● **WORK TASK**
When you retype the data, keep every word exactly and include none of the pictures.

--------

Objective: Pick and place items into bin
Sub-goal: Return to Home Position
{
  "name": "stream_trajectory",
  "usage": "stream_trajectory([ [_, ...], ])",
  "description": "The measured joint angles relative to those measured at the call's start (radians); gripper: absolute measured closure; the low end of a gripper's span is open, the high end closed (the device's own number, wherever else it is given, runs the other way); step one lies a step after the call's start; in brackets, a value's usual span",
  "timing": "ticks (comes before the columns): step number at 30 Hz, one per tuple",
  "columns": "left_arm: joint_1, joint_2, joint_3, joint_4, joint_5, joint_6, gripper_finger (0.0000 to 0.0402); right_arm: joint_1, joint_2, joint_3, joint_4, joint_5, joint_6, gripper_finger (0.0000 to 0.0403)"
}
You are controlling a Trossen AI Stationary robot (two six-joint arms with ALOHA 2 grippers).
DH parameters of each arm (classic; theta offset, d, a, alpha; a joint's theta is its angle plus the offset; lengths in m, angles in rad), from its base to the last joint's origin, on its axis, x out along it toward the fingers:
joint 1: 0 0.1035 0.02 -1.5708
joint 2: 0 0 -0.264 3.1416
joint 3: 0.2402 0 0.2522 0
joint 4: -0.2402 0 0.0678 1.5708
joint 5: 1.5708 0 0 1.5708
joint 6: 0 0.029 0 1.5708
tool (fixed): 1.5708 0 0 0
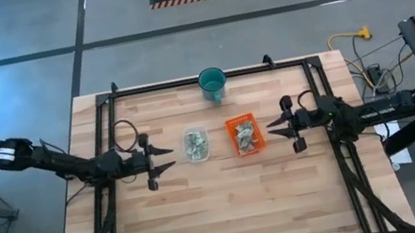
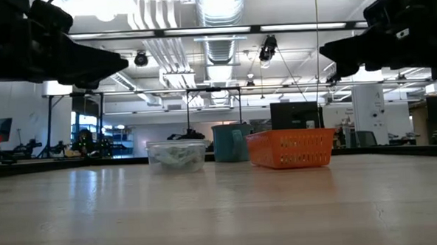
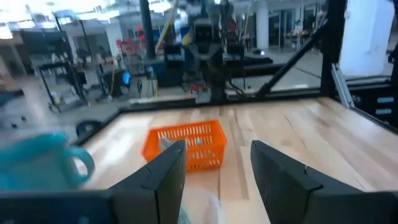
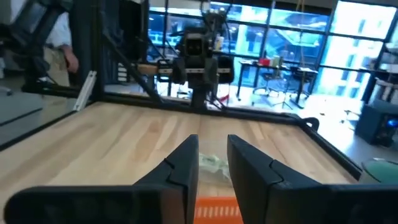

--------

● **TASK OUTPUT**
Objective: Pick and place items into bin
Sub-goal: Return to Home Position
{
  "name": "stream_trajectory",
  "usage": "stream_trajectory([ [_, ...], ])",
  "description": "The measured joint angles relative to those measured at the call's start (radians); gripper: absolute measured closure; the low end of a gripper's span is open, the high end closed (the device's own number, wherever else it is given, runs the other way); step one lies a step after the call's start; in brackets, a value's usual span",
  "timing": "ticks (comes before the columns): step number at 30 Hz, one per tuple",
  "columns": "left_arm: joint_1, joint_2, joint_3, joint_4, joint_5, joint_6, gripper_finger (0.0000 to 0.0402); right_arm: joint_1, joint_2, joint_3, joint_4, joint_5, joint_6, gripper_finger (0.0000 to 0.0403)"
}
You are controlling a Trossen AI Stationary robot (two six-joint arms with ALOHA 2 grippers).
DH parameters of each arm (classic; theta offset, d, a, alpha; a joint's theta is its angle plus the offset; lengths in m, angles in rad), from its base to the last joint's origin, on its axis, x out along it toward the fingers:
joint 1: 0 0.1035 0.02 -1.5708
joint 2: 0 0 -0.264 3.1416
joint 3: 0.2402 0 0.2522 0
joint 4: -0.2402 0 0.0678 1.5708
joint 5: 1.5708 0 0 1.5708
joint 6: 0 0.029 0 1.5708
tool (fixed): 1.5708 0 0 0

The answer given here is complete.